Could you reproduce all of the following entries exactly?

## [PROVIDED DATA]
-=-=-
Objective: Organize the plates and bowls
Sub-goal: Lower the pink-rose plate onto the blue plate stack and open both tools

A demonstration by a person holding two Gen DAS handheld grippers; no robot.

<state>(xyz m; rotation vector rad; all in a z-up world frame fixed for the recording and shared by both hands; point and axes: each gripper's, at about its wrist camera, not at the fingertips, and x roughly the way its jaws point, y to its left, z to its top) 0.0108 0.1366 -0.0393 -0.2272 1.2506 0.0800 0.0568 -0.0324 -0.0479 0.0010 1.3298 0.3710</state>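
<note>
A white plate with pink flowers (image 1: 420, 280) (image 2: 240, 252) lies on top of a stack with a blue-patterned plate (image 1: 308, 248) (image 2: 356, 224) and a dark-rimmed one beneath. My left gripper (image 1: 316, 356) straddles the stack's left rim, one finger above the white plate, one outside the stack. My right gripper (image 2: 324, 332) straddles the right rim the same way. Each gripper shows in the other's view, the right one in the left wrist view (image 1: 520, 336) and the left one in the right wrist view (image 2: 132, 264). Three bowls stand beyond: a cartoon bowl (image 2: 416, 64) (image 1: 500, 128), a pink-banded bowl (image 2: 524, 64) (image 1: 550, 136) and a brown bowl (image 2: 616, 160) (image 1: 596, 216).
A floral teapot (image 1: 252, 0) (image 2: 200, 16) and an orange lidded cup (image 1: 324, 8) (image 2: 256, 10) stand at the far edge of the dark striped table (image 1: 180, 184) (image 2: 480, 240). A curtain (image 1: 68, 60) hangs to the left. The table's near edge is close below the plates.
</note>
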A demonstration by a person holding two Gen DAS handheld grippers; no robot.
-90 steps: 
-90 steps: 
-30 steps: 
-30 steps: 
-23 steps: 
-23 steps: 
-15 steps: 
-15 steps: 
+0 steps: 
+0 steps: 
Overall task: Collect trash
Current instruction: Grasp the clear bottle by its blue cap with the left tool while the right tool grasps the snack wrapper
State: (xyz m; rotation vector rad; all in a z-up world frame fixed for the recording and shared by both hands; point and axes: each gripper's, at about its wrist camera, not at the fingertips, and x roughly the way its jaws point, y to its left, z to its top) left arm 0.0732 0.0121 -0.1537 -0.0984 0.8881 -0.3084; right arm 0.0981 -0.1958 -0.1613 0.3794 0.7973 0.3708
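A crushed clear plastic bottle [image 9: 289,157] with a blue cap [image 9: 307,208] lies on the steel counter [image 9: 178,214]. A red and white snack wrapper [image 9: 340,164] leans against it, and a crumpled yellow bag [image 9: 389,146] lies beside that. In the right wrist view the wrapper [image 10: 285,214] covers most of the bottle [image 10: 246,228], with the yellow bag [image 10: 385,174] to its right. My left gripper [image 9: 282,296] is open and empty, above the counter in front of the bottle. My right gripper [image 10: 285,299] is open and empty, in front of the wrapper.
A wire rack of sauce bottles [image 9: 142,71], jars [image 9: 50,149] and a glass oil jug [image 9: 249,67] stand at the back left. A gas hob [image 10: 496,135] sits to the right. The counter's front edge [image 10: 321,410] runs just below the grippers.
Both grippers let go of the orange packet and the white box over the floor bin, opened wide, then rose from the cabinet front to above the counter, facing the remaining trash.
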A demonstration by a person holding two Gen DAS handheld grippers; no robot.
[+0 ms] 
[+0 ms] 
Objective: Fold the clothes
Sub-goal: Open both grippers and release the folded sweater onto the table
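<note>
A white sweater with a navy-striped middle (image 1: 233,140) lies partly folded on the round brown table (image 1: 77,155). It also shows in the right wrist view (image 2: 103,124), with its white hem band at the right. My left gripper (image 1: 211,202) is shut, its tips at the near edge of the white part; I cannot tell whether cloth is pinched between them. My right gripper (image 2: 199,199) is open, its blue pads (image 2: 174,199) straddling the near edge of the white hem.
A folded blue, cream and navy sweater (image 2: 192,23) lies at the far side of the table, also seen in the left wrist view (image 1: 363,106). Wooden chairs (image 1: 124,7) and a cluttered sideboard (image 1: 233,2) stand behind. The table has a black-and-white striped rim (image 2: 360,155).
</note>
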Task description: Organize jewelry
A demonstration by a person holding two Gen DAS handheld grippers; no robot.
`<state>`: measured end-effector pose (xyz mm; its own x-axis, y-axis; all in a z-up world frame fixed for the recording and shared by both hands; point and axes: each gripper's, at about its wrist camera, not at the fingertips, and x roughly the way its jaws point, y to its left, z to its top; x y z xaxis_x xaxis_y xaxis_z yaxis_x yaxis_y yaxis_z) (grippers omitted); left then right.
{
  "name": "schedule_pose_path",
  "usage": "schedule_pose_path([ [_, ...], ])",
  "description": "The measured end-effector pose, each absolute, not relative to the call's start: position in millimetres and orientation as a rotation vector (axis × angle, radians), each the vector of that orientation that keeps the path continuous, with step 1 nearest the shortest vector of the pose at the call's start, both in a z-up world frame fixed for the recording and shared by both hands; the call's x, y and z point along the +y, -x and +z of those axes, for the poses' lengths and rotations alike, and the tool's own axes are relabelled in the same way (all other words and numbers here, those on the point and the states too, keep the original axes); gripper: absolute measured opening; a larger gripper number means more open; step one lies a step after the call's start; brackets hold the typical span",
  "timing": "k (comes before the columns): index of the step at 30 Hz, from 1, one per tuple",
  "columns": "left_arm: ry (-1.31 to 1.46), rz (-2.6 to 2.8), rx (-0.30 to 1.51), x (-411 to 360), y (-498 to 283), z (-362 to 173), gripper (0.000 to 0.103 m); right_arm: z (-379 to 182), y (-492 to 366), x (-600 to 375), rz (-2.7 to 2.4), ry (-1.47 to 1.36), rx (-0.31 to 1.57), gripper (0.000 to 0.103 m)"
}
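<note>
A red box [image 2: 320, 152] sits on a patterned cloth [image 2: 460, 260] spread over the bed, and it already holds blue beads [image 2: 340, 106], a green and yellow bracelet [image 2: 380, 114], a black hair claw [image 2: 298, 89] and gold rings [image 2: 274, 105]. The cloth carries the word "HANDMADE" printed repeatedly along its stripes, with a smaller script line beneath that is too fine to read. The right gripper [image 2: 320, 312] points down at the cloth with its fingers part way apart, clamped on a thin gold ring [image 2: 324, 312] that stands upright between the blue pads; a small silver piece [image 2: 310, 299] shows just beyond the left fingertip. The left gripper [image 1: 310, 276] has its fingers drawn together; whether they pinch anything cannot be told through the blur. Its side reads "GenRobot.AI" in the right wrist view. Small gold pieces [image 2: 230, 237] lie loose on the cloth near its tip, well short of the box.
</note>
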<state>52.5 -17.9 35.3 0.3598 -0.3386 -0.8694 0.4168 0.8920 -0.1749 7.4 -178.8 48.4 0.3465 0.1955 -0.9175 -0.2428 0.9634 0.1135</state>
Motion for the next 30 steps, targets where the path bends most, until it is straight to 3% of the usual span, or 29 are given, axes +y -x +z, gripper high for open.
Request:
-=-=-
## [WRITTEN ANSWER]
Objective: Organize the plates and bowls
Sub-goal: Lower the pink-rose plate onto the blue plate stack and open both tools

A demonstration by a person holding two Gen DAS handheld grippers; no robot.

<state>(xyz m; rotation vector rad; all in a z-up world frame fixed for the recording and shared by both hands; point and axes: each gripper's, at about its wrist camera, not at the fingertips, and x roughly the way its jaws point, y to its left, z to its top) 0.0108 0.1366 -0.0393 -0.2272 1.2506 0.0800 0.0568 -0.0324 -0.0479 0.0010 1.3298 0.3710</state>
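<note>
A white plate with pink flowers (image 1: 420, 280) (image 2: 240, 252) lies on top of a stack with a blue-patterned plate (image 1: 308, 248) (image 2: 356, 224) and a dark-rimmed one beneath. My left gripper (image 1: 316, 356) straddles the stack's left rim, one finger above the white plate, one outside the stack. My right gripper (image 2: 324, 332) straddles the right rim the same way. Each gripper shows in the other's view, the right one in the left wrist view (image 1: 520, 336) and the left one in the right wrist view (image 2: 132, 264). Three bowls stand beyond: a cartoon bowl (image 2: 416, 64) (image 1: 500, 128), a pink-banded bowl (image 2: 524, 64) (image 1: 550, 136) and a brown bowl (image 2: 616, 160) (image 1: 596, 216).
A floral teapot (image 1: 252, 0) (image 2: 200, 16) and an orange lidded cup (image 1: 324, 8) (image 2: 256, 10) stand at the far edge of the dark striped table (image 1: 180, 184) (image 2: 480, 240). A curtain (image 1: 68, 60) hangs to the left. The table's near edge is close below the plates.
</note>
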A demonstration by a person holding two Gen DAS handheld grippers; no robot.
-90 steps: 
-90 steps: 
-30 steps: 
-30 steps: 
-23 steps: 
-23 steps: 
-15 steps: 
-15 steps: 
+0 steps: 
+0 steps: 
Overall task: Collect trash
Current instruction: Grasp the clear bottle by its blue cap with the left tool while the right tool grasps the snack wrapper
State: (xyz m; rotation vector rad; all in a z-up world frame fixed for the recording and shared by both hands; point and axes: each gripper's, at about its wrist camera, not at the fingertips, and x roughly the way its jaws point, y to its left, z to its top) left arm 0.0732 0.0121 -0.1537 -0.0984 0.8881 -0.3084; right arm 0.0981 -0.1958 -0.1613 0.3794 0.7973 0.3708
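A crushed clear plastic bottle [image 9: 289,157] with a blue cap [image 9: 307,208] lies on the steel counter [image 9: 178,214]. A red and white snack wrapper [image 9: 340,164] leans against it, and a crumpled yellow bag [image 9: 389,146] lies beside that. In the right wrist view the wrapper [image 10: 285,214] covers most of the bottle [image 10: 246,228], with the yellow bag [image 10: 385,174] to its right. My left gripper [image 9: 282,296] is open and empty, above the counter in front of the bottle. My right gripper [image 10: 285,299] is open and empty, in front of the wrapper.
A wire rack of sauce bottles [image 9: 142,71], jars [image 9: 50,149] and a glass oil jug [image 9: 249,67] stand at the back left. A gas hob [image 10: 496,135] sits to the right. The counter's front edge [image 10: 321,410] runs just below the grippers.
Both grippers let go of the orange packet and the white box over the floor bin, opened wide, then rose from the cabinet front to above the counter, facing the remaining trash.
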A demonstration by a person holding two Gen DAS handheld grippers; no robot.
[+0 ms] 
[+0 ms] 
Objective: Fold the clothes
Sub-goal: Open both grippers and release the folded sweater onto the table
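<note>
A white sweater with a navy-striped middle (image 1: 233,140) lies partly folded on the round brown table (image 1: 77,155). It also shows in the right wrist view (image 2: 103,124), with its white hem band at the right. My left gripper (image 1: 211,202) is shut, its tips at the near edge of the white part; I cannot tell whether cloth is pinched between them. My right gripper (image 2: 199,199) is open, its blue pads (image 2: 174,199) straddling the near edge of the white hem.
A folded blue, cream and navy sweater (image 2: 192,23) lies at the far side of the table, also seen in the left wrist view (image 1: 363,106). Wooden chairs (image 1: 124,7) and a cluttered sideboard (image 1: 233,2) stand behind. The table has a black-and-white striped rim (image 2: 360,155).
</note>
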Task description: Organize jewelry
A demonstration by a person holding two Gen DAS handheld grippers; no robot.
`<state>`: measured end-effector pose (xyz mm; its own x-axis, y-axis; all in a z-up world frame fixed for the recording and shared by both hands; point and axes: each gripper's, at about its wrist camera, not at the fingertips, and x roughly the way its jaws point, y to its left, z to its top; x y z xaxis_x xaxis_y xaxis_z yaxis_x yaxis_y yaxis_z) (grippers omitted); left then right.
{
  "name": "schedule_pose_path",
  "usage": "schedule_pose_path([ [_, ...], ])",
  "description": "The measured end-effector pose, each absolute, not relative to the call's start: position in millimetres and orientation as a rotation vector (axis × angle, radians), each the vector of that orientation that keeps the path continuous, with step 1 nearest the shortest vector of the pose at the call's start, both in a z-up world frame fixed for the recording and shared by both hands; the call's x, y and z point along the +y, -x and +z of those axes, for the poses' lengths and rotations alike, and the tool's own axes are relabelled in the same way (all other words and numbers here, those on the point and the states too, keep the original axes); gripper: absolute measured opening; a larger gripper number means more open; step one lies a step after the call's start; brackets hold the typical span",
  "timing": "k (comes before the columns): index of the step at 30 Hz, from 1, one per tuple",
  "columns": "left_arm: ry (-1.31 to 1.46), rz (-2.6 to 2.8), rx (-0.30 to 1.51), x (-411 to 360), y (-498 to 283), z (-362 to 173), gripper (0.000 to 0.103 m); right_arm: z (-379 to 182), y (-492 to 366), x (-600 to 375), rz (-2.7 to 2.4), ry (-1.47 to 1.36), rx (-0.31 to 1.57), gripper (0.000 to 0.103 m)"
}
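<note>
A red box [image 2: 320, 152] sits on a patterned cloth [image 2: 460, 260] spread over the bed, and it already holds blue beads [image 2: 340, 106], a green and yellow bracelet [image 2: 380, 114], a black hair claw [image 2: 298, 89] and gold rings [image 2: 274, 105]. The cloth carries the word "HANDMADE" printed repeatedly along its stripes, with a smaller script line beneath that is too fine to read. The right gripper [image 2: 320, 312] points down at the cloth with its fingers part way apart, clamped on a thin gold ring [image 2: 324, 312] that stands upright between the blue pads; a small silver piece [image 2: 310, 299] shows just beyond the left fingertip. The left gripper [image 1: 310, 276] has its fingers drawn together; whether they pinch anything cannot be told through the blur. Its side reads "GenRobot.AI" in the right wrist view. Small gold pieces [image 2: 230, 237] lie loose on the cloth near its tip, well short of the box.
</note>
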<state>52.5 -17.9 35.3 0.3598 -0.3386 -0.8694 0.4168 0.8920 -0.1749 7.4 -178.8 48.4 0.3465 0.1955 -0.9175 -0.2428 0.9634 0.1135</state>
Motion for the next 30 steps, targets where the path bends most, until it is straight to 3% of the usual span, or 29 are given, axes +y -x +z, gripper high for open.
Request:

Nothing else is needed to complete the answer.